Orphaned wells are inactive wells that have no known owner or operator who can plug them. When these wells remain unplugged, they can provide pathways for oil, gas, chemicals, or extremely salty wastewater to flow to the surface or contaminate groundwater supplies.
From July 2013 to April 2024, the number of orphaned wells in Louisiana has increased more than 68 percent – from 2,826 to 4,785. This is despite the state plugging an average of 257 orphaned wells per year from the 2020 through 2023 fiscal years.
The number of inactive wells, which have a higher risk of being orphaned, has also increased 21.7 percent from August 2019 to April 2024, the report states.
The auditor also found that Louisiana’s Office of Conservation, which is responsible for plugging wells, is legally blocked from collecting enough funding through its Oilfield Site Restoration Program to adequately address the problem.
Auditor staff estimate it would take $542.9 million to address the “current population” of orphaned wells, but state law requires that the state stop collecting fees on oil and gas production if the Oilfield Site Restoration Program fund exceeds $14 million.

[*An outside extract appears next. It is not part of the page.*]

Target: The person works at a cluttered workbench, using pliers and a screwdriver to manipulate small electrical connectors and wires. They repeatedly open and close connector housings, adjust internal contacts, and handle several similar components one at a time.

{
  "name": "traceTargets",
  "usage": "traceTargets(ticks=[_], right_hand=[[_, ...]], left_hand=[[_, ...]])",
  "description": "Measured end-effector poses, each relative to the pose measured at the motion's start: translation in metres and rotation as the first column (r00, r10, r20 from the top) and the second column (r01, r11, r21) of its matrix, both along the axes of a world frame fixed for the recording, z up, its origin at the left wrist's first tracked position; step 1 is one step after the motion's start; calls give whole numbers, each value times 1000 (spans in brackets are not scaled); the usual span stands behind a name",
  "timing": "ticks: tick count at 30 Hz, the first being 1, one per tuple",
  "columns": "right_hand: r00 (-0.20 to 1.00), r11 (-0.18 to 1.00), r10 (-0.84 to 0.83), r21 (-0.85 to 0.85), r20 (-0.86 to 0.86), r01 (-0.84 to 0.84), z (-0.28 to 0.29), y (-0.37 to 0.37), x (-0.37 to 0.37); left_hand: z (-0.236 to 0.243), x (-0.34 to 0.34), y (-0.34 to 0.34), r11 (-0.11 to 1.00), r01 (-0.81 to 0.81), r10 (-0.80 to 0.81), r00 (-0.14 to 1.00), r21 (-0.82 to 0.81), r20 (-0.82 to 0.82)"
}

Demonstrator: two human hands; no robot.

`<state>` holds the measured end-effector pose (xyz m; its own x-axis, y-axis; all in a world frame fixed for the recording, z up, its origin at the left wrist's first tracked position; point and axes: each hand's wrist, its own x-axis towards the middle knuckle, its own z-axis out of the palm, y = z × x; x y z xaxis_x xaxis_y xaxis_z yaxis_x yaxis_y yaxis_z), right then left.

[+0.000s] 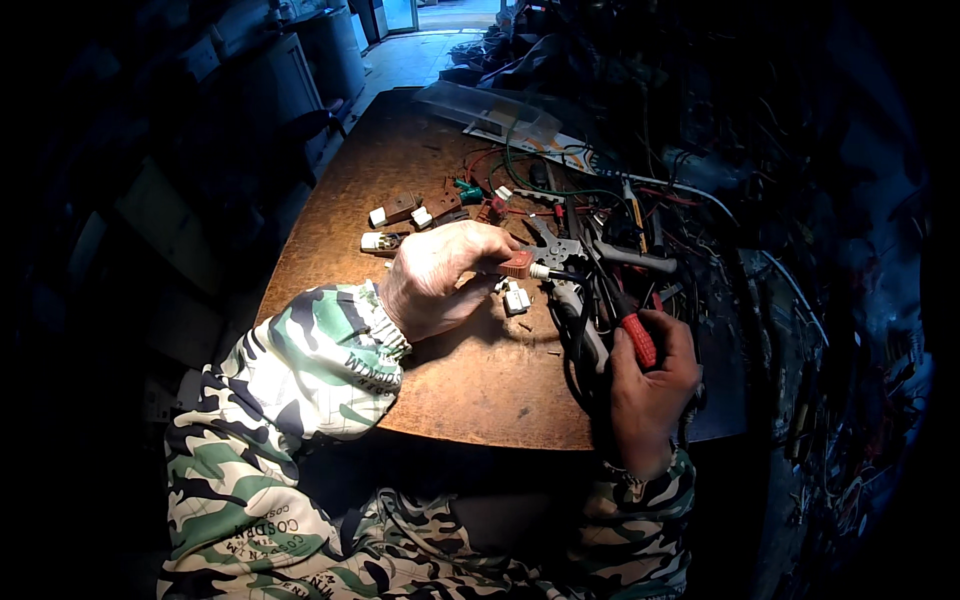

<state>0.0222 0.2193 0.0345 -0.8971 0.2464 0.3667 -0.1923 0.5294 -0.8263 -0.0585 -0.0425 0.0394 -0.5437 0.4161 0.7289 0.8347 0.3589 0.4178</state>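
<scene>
My left hand [445, 270] is closed on a small reddish-brown connector [515, 263] with a pale collar and a black cable coming from its right end. My right hand [655, 390] grips a red-handled screwdriver [637, 335], its shaft angled up-left among the tools. A white connector piece [516, 298] lies just below the brown one. Behind my left hand sit brown-and-white housings [398, 210] and a small green part [468, 192]. Near the screwdriver lie a grey metal plier-like tool [555, 245] and grey handles [640, 258].
The worn wooden table [330, 270] has tangled wires and tools across its right side. A clear plastic tray [480, 105] lies at the back. Dark clutter surrounds the table. A blue drum [330, 60] stands beyond at the upper left, beside a lit floor and doorway.
</scene>
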Motion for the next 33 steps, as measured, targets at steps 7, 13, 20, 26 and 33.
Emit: traceTargets(ticks=[7, 13, 20, 26, 33], right_hand=[[999, 999, -23, -42, 42, 25, -5, 7, -5], [1000, 997, -21, -71, 21, 23, -13, 9, -9], [999, 997, -35, -68, 24, 36, -11, 9, -10], [1000, 998, -27, -55, 12, 27, -15, 8, -10], [999, 996, -25, -82, 21, 27, -15, 9, -10]], left_hand=[[11, 9, 6, 992, 60, -95, 930, -109, -355], [19, 9, -1, 960, 101, -212, 873, -261, -440], [17, 9, 0, 960, 70, -192, 871, -273, -451], [17, 12, -1, 960, 60, -178, 884, -274, -432], [14, 11, 0, 966, 25, -128, 911, -256, -393]])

The findings are particularly concerning with Louisiana reviewing applications for dozens of carbon dioxide (CO2) sequestration wells in the state, intended to permanently store CO2 underground and prevent it from reaching the atmosphere, contributing to climate change. Orphaned wells located too close to proposed CO2 sequestration wells can provide a pathway for CO2 to leak to the surface or contaminate groundwater.